The Report to Congress includes a brief executive summary of key points and data. Subsequent chapters cover each of the grant programs — Basic Center, Transitional Living and Maternity Group Home, and Street Outreach — in greater detail. Additional chapters describe other FYSB activities and initiatives, including the National Runaway Safeline and the Runaway and Homeless Youth Training and Technical Assistance Center, progress made on the Runaway and Homeless Youth Program Monitoring System, and research efforts.

Read the complete Report to Congress on the Runaway and Homeless Youth Program for Fiscal Years 2014 and 2015!

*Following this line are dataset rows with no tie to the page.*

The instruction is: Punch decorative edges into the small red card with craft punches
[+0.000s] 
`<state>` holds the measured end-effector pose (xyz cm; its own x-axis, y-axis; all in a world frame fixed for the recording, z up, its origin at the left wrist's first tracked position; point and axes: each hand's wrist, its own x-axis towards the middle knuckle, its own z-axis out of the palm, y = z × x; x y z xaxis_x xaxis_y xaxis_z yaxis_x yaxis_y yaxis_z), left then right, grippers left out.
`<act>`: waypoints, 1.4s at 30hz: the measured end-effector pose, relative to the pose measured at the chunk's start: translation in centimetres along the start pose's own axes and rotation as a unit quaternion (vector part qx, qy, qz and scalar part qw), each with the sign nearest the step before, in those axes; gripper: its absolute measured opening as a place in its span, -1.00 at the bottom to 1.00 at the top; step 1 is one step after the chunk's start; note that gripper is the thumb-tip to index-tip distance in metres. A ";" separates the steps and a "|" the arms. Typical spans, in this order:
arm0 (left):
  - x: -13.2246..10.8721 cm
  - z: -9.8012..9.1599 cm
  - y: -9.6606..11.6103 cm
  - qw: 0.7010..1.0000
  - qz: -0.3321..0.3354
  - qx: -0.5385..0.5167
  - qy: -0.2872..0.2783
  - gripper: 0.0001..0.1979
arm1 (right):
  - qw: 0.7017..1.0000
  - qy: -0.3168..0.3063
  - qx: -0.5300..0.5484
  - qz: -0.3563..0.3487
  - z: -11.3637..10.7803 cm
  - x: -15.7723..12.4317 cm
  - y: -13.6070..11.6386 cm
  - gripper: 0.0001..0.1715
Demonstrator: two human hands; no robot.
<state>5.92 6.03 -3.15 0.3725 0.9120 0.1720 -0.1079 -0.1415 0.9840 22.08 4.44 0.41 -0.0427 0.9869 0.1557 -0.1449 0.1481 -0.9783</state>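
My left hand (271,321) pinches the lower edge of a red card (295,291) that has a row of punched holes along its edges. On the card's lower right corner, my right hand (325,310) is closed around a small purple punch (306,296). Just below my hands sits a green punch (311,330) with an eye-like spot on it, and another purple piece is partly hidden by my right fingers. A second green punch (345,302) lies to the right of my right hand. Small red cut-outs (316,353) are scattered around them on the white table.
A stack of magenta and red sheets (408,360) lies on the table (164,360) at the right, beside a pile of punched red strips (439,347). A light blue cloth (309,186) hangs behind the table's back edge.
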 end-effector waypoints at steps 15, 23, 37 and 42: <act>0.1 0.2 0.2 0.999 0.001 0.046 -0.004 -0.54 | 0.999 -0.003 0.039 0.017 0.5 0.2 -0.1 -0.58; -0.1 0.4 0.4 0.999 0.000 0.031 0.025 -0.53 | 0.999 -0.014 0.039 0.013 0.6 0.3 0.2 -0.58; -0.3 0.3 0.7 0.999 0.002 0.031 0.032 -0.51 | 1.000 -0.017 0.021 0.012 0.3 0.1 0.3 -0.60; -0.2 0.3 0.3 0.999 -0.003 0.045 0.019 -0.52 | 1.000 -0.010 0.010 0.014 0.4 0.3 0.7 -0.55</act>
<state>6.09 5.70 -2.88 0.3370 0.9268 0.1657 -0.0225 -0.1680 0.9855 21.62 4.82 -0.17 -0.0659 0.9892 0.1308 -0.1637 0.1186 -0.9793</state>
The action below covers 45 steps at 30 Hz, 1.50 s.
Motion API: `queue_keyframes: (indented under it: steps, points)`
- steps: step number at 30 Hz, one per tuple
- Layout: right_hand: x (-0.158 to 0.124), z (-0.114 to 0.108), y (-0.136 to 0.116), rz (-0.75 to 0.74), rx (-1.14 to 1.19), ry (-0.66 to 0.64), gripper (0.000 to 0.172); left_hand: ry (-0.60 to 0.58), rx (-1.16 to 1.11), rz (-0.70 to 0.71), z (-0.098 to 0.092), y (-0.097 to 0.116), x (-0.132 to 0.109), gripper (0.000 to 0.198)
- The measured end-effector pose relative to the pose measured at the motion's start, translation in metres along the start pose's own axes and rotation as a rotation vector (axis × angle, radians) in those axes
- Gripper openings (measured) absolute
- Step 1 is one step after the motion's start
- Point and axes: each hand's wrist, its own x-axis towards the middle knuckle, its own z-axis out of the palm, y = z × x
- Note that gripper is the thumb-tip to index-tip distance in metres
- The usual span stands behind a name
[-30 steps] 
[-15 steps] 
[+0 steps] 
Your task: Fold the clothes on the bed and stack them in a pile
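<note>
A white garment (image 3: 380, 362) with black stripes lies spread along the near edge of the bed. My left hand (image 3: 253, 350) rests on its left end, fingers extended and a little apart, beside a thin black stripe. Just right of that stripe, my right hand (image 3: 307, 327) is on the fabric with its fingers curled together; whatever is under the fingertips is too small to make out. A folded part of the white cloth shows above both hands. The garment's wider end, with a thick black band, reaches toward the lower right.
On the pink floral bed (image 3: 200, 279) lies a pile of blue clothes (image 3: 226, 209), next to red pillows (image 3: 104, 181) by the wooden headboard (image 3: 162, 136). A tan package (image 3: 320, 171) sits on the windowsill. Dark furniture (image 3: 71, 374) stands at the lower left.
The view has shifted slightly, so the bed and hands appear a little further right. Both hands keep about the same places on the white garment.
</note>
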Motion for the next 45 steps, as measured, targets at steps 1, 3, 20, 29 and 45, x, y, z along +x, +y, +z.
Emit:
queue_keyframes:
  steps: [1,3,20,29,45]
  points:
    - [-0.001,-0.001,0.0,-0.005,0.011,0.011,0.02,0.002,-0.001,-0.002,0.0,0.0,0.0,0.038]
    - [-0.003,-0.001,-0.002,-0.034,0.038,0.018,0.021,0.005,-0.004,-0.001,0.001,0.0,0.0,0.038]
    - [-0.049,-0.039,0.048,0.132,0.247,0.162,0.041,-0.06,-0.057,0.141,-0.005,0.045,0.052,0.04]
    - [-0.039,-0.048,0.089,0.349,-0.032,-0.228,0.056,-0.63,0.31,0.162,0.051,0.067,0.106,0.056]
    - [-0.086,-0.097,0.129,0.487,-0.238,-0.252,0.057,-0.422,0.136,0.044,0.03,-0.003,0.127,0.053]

New Research Shows Impact of Opioid Epidemic on Child Welfare Services

After more than a decade of sustained declines in the national foster care caseload, beginning in 2012, the number of children entering foster care began to rise. Between 2012 and 2016, the number of children in foster care nationally rose by 10 percent, from 397,600 to 437,500. The experience of individual states varied, though more than two-thirds (36 states) experienced caseload increases. Hardest hit have been six states whose foster care populations rose by more than 50 percent over this four year period.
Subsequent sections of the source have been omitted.